▶ _DATA EXCERPT_:
++++
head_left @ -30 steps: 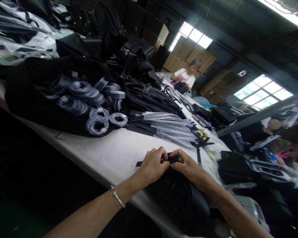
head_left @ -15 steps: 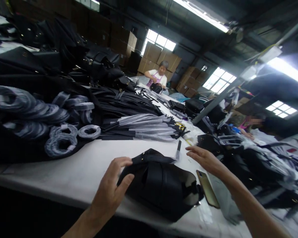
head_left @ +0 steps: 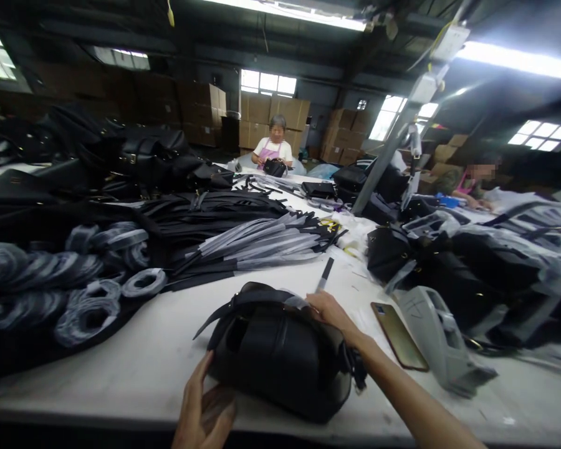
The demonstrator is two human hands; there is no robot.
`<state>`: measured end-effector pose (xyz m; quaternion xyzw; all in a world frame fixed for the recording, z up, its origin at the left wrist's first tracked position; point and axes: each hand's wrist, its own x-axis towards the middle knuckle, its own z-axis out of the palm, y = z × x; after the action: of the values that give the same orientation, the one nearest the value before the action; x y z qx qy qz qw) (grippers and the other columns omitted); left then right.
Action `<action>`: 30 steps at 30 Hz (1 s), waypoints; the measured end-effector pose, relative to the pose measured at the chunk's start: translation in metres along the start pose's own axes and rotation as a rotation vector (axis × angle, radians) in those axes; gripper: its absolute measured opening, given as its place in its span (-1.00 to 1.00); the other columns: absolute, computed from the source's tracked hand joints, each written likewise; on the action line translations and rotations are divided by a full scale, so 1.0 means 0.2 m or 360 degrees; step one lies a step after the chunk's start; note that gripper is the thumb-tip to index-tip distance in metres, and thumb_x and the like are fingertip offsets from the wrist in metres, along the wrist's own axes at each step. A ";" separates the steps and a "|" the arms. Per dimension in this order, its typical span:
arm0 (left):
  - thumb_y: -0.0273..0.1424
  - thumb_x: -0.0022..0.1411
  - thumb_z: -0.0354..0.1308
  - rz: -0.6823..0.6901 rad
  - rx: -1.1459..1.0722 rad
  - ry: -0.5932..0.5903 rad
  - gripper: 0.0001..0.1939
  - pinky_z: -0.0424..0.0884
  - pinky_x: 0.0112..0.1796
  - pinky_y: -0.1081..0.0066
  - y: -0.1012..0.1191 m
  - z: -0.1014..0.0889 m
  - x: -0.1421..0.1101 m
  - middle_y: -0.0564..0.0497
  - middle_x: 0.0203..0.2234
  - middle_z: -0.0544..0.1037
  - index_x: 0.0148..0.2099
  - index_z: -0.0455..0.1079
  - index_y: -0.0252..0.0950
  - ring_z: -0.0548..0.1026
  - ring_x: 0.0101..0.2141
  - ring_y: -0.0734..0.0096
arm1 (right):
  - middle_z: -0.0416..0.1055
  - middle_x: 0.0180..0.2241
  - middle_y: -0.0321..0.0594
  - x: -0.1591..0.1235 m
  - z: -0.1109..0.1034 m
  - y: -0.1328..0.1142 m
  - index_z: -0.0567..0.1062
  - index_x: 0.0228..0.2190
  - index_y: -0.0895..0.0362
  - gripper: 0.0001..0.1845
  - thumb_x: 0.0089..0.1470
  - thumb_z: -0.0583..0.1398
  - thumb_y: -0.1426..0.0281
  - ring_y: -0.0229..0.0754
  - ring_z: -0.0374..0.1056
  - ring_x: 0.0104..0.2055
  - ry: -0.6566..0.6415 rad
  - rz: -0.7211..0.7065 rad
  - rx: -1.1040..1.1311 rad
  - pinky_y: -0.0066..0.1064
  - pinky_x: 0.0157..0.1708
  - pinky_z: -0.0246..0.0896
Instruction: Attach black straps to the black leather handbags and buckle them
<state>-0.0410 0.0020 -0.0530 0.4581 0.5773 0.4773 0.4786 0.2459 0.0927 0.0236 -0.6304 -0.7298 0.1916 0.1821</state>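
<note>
A black leather handbag [head_left: 280,358] lies on the white table [head_left: 135,368] right in front of me. My left hand [head_left: 206,411] is at the bag's near left corner, palm showing and fingers stretched against its side. My right hand [head_left: 330,310] reaches over the top, fingers curled on the bag's far upper rim beside a plastic-wrapped strap end. A loose black strap [head_left: 325,274] lies just beyond that hand.
A phone [head_left: 399,344] and a grey tape dispenser [head_left: 442,349] lie to the right of the bag. Coiled wrapped straps [head_left: 86,315] sit on the left, and a bundle of long straps [head_left: 252,243] lies behind. Black bags [head_left: 453,268] crowd the right. One person [head_left: 273,146] works at the far end, another [head_left: 477,184] at the right.
Both hands left the small strap piece and spread apart, then came down on the black bag, the left at its near corner and the right on its top. The view swung right.
</note>
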 end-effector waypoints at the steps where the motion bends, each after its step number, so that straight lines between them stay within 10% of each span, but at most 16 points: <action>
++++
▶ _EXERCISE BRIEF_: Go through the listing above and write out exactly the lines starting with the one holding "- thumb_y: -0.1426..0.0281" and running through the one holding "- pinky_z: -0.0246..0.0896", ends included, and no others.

▶ _RESPONSE BELOW_:
  - thumb_y: -0.1426..0.0281
  - ring_y: -0.0229..0.0754
  - ring_z: -0.0374..0.1056
  - ring_x: 0.0104..0.2055
  - ry: -0.6566..0.6415 rad
  - rz: -0.7211..0.7065 rad
  - rx: -1.1040..1.1311 rad
  - pinky_y: -0.0066..0.1064
  - pinky_x: 0.0157..0.1708
  - pinky_z: -0.0246..0.0896

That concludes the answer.